How to solve memory allocation problem in cuda??

Hi there, I have been working with CUDA for quite a long now and have implemented quite a few programs. But for the first time, I am facing a difficulty with an error called “Fatal error. Memory allocation cannot be possible”. I have searched in the internet and couldn’t find any satisfactory solution. Here I would like to mention that I am using CUDA 6 version, Linux 64 bit operating system with 64 GB Ram support and 2TB hard disk support. I have checked memory status and it shows only 3% is in use. I have used CUDAMalloc function to allocate memory. But still this problem arises. So, anybody if could help me out in this regard will be very much helpful. Thanks in advance.

The error message you quote does not appear to be a CUDA error message. How are you running your CUDA application? What part of the software produces this error message? Does the error message refer to GPU memory or system memory? Does it occur on a call to cudaMalloc() or some other call, such as cudaMallocHost()?

What GPU are you running on? How much physical memory does this GPU have? How much GPU memory is the app trying to allocate at the point the cudaMalloc() calls fails?

You state that you have “checked memory status and it shows only 3% in use”. Exactly how did you perform this check? What tool did you run, what command line switches did you use with the tool? Running nvidia-smi -q should provide a quick initial check on available GPU memory.

Generally speaking, CUDA applications are limited to the physical memory present on the GPU, minus system overhead. If your GPU supports ECC, and it is turned on, 6.25% or 12.5% of the memory will be used for the extra ECC bits (the exact percentage depends on your GPU). Beyond that, about 100 MB are needed for internal use by the CUDA software stack. If the GPU is also used to support a GUI with 3D features, that may require additional memory.

Whatever is left over should be available for your CUDA application, but if there are many allocations and de-allocations of GPU memory made by the app, the allocation of large blocks of memory could fail even though the request is smaller than the total free memory reported. This is caused by an issue called fragmentation and it is a common issue with many memory allocators, not just the ones used to allocate GPU memory.

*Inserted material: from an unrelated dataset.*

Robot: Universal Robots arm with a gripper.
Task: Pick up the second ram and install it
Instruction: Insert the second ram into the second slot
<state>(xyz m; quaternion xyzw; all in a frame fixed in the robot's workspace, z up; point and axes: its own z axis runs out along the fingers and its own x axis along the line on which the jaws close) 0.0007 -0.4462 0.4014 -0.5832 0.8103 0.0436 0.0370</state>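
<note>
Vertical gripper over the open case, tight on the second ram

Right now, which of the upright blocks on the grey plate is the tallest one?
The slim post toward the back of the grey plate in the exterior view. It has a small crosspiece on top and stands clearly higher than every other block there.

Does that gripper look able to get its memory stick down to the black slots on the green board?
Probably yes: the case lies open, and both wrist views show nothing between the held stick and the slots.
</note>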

Fatal error: Failed to allocate device buffer. (out of memory at …/src/programname:linenumber

My 3D array is 20 X 200 X 200 and for each value in an array it returns 1331 outcomes (one for location and one for difference). Hence, I have to pass total 3 arrays to GPU of which one is of size 20 X 200 X 200 and other two are 20 X 200 X 200 X 1331.

So, I think this much memory allocation is not possible in GPU memory. So, is there any other way to handle this problem???

It is impossible to make any recommendations based on this scant information.

Ignoring the specifics of the error message for the moment, a matrix of 20x200x200x1331 is just over a billion elements. Without knowing the type I cannot be specific but assuming it is a single precision float, that is over 4GB. If you are wanting two of these then that is over 8GB. What card are you using?

It is a similar problem to what I face so what I do is manual paging of the elements (dealing with thousands of images, each of 8MB+). For example your ‘other two’ matrices, if instead of doing it as one giant matrix instead you do it is 1331 distinct arrays, each stored as a pointer generated from its own malloc you can then marshal them to/from of GPU/host memory when needed and you suddenly remove the limitations that all your data needs to live on the GPU. I was expecting this to have a drastic effect on my performance, but with a bit of tweaking using page-locked memory the downsides were minor.

As an aside, my general rule anytime I get an error the first thing I ask myself is have I done something silly/unexpected. I did exactly that last week trying to allocate 33GB of images and wondered why my program bailed!